Ika Dewi Maharani, warga Surabaya, menjadi supir ambulans perempuan pertama yang mengantar pasien ke Wisma Atlet. Di Padang, Sumatera Barat, sebuah kisah luar biasa telah diceritakan tentang Dr Andani Eka Putra, kepala penelitian penyakit menular dan diagnostik Universitas Andalas. Didorong oleh mimpinya untuk melihat negara dan rakyatnya aman dari pandemi ini, dokter Andani
menggunakan tabungan pribadinya sebesar Rp850 juta untuk membangun laboratorium
pengujian sampel Covid-19. Dia membuka pintu labnya dan menyediakan pengujian sampel
secara gratis.
Memasuki bulan keenam sejak program vaksinasi digulirkan, masyarakat Indonesia mengantre di pos dan sentra vaksinasi. Tidak hanya mengantre untuk dirinya sendiri, tetapi juga untuk mendampingi lansia, guru, dan tokoh agama divaksinasi. Mobil, bus, ojek online, dan bahkan becak, digunakan untuk mengangkut lansia menemui petugas vaksinasi.

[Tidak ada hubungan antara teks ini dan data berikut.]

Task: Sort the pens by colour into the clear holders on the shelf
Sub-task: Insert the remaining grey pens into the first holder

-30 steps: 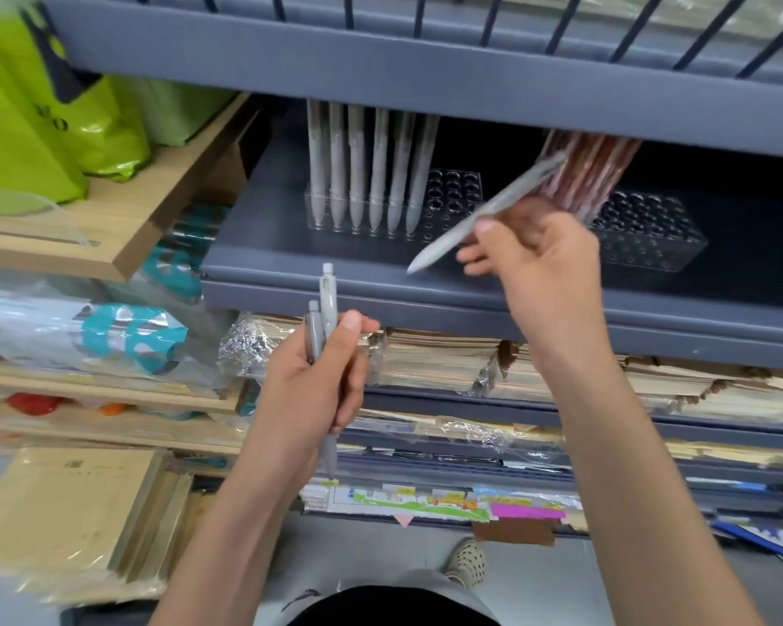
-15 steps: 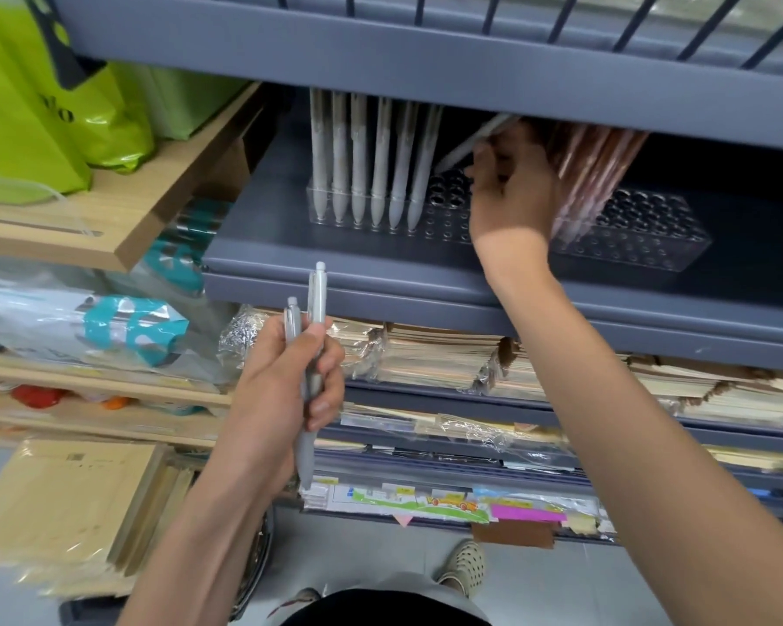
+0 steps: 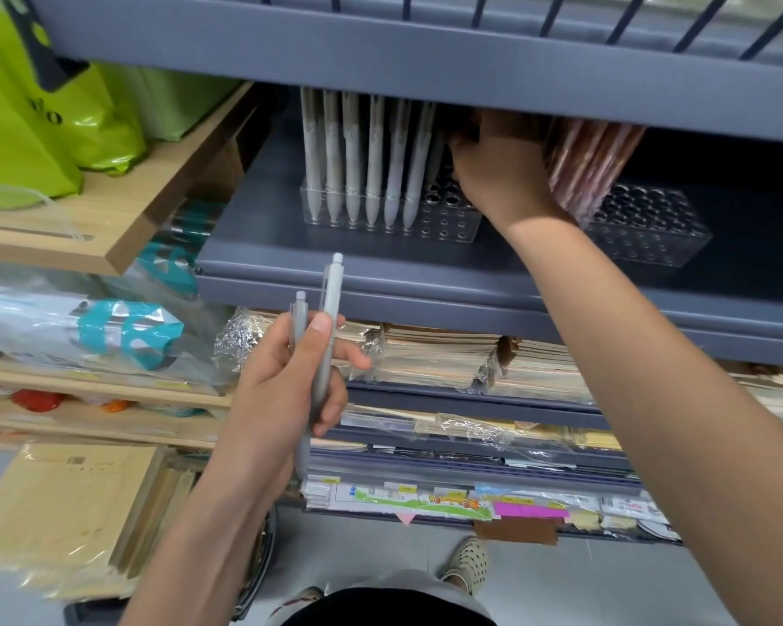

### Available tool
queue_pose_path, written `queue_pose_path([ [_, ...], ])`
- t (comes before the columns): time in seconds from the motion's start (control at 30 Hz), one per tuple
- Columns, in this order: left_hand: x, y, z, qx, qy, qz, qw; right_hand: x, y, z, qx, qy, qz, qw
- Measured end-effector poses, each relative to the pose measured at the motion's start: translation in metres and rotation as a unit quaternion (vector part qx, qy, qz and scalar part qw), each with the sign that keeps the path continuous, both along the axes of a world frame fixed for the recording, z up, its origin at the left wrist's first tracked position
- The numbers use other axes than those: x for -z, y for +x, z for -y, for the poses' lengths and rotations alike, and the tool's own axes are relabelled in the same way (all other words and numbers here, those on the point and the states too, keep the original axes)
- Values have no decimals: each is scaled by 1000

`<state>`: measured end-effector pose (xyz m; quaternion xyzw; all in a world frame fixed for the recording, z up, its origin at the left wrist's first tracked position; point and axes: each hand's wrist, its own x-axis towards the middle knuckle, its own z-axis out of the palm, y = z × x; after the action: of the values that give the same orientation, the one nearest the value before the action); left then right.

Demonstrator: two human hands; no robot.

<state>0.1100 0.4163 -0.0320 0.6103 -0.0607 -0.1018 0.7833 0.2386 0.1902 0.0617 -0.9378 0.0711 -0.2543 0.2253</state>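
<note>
On the grey shelf, far side: left clear holder w/ a row of pale grey pens upright, right clear holder w/ pinkish pens leaning; your right hand reaches between them, fingers hidden under the upper shelf edge, so can't tell if it pinches anything; your left hand, nearer, grips two grey pens mid-barrel, thumb pressed on. Pens look light, stiff, smooth, prob. slippery; take each mid-barrel, tip down.

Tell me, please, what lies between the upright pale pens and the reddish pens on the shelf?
The right hand, over the left clear holder's empty holes, in the head view.
</note>
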Motion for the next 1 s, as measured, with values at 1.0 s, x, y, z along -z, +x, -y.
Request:
queue_pose_path([
  [1.0, 1, 6, 27, 103, 19, 16, 994, 34, -120, -31, -203, 415, -87, 883],
])
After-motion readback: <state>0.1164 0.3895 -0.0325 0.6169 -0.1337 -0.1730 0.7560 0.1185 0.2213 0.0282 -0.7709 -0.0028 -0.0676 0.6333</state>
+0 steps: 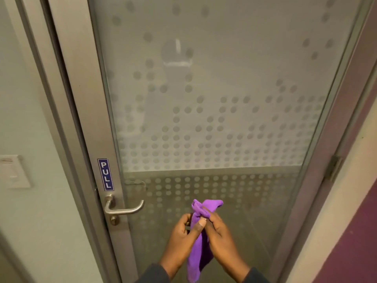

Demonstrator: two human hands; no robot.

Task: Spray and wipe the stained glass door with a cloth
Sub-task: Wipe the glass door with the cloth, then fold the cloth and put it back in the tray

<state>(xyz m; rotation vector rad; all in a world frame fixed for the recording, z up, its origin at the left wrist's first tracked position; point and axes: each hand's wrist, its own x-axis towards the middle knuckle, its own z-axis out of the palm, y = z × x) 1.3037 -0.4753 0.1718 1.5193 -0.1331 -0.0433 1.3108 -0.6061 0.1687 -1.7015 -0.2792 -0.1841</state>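
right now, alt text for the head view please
Two hands, left and right, bunch a purple cloth before a frosted, dotted glass door. A metal handle sits under a PULL sign at left.

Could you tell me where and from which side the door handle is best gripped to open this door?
Grip the lever handle on its horizontal bar, hand coming from the front and above. The bar stands clear of the glass door, and the PULL sign suggests drawing it toward you.
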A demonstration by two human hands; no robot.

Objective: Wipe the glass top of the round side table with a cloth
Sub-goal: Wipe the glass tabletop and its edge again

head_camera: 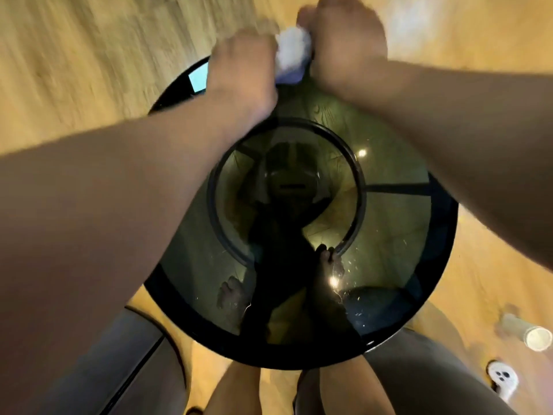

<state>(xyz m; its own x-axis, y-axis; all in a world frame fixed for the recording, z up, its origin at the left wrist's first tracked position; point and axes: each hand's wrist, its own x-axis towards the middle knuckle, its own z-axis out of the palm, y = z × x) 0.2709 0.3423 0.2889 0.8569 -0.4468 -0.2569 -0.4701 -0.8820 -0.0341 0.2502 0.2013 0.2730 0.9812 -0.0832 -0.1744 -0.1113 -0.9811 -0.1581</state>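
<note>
Cloth [291,53], white and bunched, sits at the far rim of the round table [398,235], squeezed between both hands. On one side the left hand [242,67] grips it, on the other the right hand [347,46], fingers curled round it, though motion blur hides the fingertips. The dark glass reflects the person and some lights; a black ring [362,205] shows beneath it. Wooden floor [74,55] surrounds the table. At lower right on the floor lie a white object [502,380] and a pale cylinder [535,338].

No readable text, label, brand or number shows anywhere.
</note>
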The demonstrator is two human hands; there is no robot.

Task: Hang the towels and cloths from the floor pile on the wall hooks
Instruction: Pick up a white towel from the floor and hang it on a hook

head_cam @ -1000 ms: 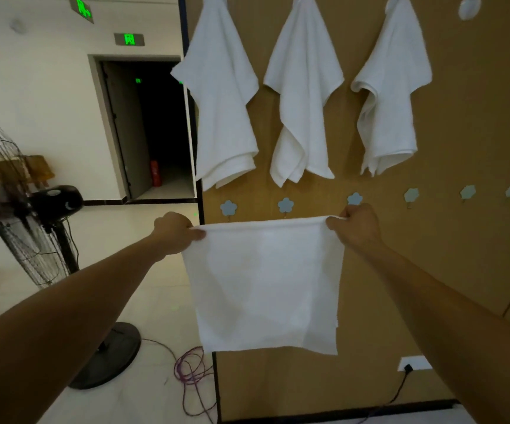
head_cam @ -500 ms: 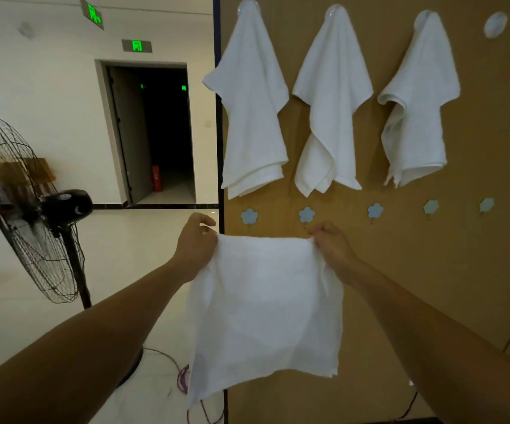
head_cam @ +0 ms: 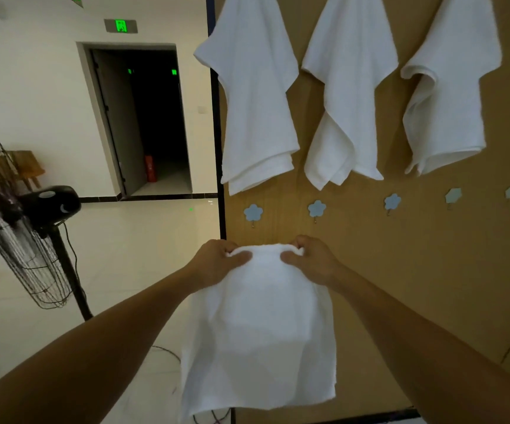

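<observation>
Both hands, left hand point(head_cam: 217, 264) and right hand point(head_cam: 315, 261), are pinching the white cloth point(head_cam: 260, 332) bunched just below the flower hooks point(head_cam: 317, 208). Probably best lifting the gathered middle straight onto one empty hook.

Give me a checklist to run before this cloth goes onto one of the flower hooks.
1. Both hands hold the cloth: ok. The left hand and right hand pinch the top edge of the white cloth.
2. Top edge gathered for hooking: ok, it is bunched between the hands.
3. A free hook close by: ok. The two nearest flower hooks are bare.
4. Cloth raised to hook height: not ok, the edge sits below the hook row.
5. Path clear of the hung towels: ok, they end above the hooks.
6. Hook firmly fixed to the board: cannot tell.
</observation>
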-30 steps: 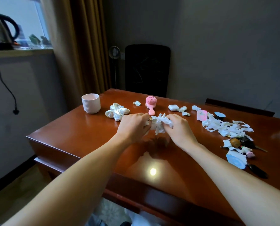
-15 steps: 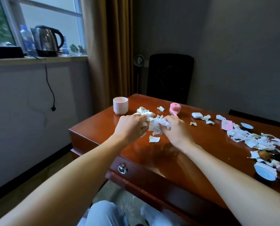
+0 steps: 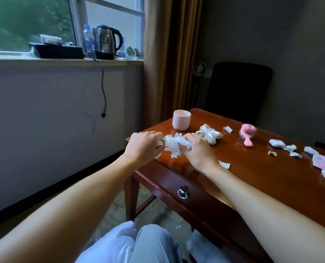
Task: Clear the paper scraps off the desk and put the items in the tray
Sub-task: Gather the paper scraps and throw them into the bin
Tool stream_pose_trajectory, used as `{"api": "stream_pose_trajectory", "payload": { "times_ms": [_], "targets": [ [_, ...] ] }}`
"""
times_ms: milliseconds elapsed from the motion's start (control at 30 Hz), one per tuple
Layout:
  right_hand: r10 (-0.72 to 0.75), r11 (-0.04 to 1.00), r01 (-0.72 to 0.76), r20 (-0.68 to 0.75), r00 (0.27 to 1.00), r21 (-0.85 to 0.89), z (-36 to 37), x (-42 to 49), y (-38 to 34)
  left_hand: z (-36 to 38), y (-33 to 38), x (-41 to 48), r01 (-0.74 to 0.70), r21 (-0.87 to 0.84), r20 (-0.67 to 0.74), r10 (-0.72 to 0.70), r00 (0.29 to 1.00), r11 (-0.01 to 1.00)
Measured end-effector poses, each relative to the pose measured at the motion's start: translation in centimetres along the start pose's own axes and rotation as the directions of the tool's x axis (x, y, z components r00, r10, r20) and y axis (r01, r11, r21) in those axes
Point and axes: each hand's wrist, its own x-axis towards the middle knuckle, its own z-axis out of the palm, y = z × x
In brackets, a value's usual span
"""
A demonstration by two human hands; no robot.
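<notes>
Now both hands, the left hand (image 3: 142, 145) and right hand (image 3: 197, 150), are carrying a clenched wad of torn white paper scraps (image 3: 174, 147) leftward to the glossy reddish wooden desk (image 3: 252, 179)'s near-left corner, nearing disposal.

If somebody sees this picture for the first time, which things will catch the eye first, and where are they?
First, the left hand and right hand together gripping a wad of white paper scraps over the desk's near left corner. Next, the pink hairbrush lying farther right on the red-brown desk, with more scraps scattered toward the right edge. A pale ribbed cup stands upright at the back left.
</notes>
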Motion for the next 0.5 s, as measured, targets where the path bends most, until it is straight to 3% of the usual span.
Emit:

Beginilah cara orang Indonesia mempersonifikasikan ungkapan, “tidak ada yang aman sampai semua orang aman (no one is safe until everyone is safe).”
Masyarakat Indonesia adalah salah satu yang beruntung. Lebih dari 90 juta dosis Coronavac dari Sinovac , AstraZeneca dari Covax dan Sinopharm telah mendarat di bandara Soekarno Hatta dan sudah disuntikkan ke lebih dari dua puluh juta orang Indonesia.
Dan kabar baiknya tidak berhenti di situ, berbagai perguruan tinggi berkomitmen mengembangkan Vaksin Merah Putih dalam rangka menguatkan kemandirian. Para ilmuwan dari Lembaga Molekuler Eijkman, Lembaga Ilmu Pengetahuan Indonesia (LIPI), Universitas Airlangga, Universitas Gadjah Mada, Universitas Indonesia, Institut Teknologi Bandung dan Universitas Padjajaran kini tengah berlomba mengembangkan vaksin produksi Indonesia.
"Pandemi mungkin sedikit melemahkan kita, tetapi juga telah menunjukkan resiliensi dan ketangguhan kita. Itulah hikmah dari serangkaian kegiatan komunikasi saya kepada publik sebagai jubir, bahwa bukan angka dan statistik yang paling penting, melainkan orang-orang, kisah ketangguhan manusia Indonesia adalah yang paling utama," ucap dia.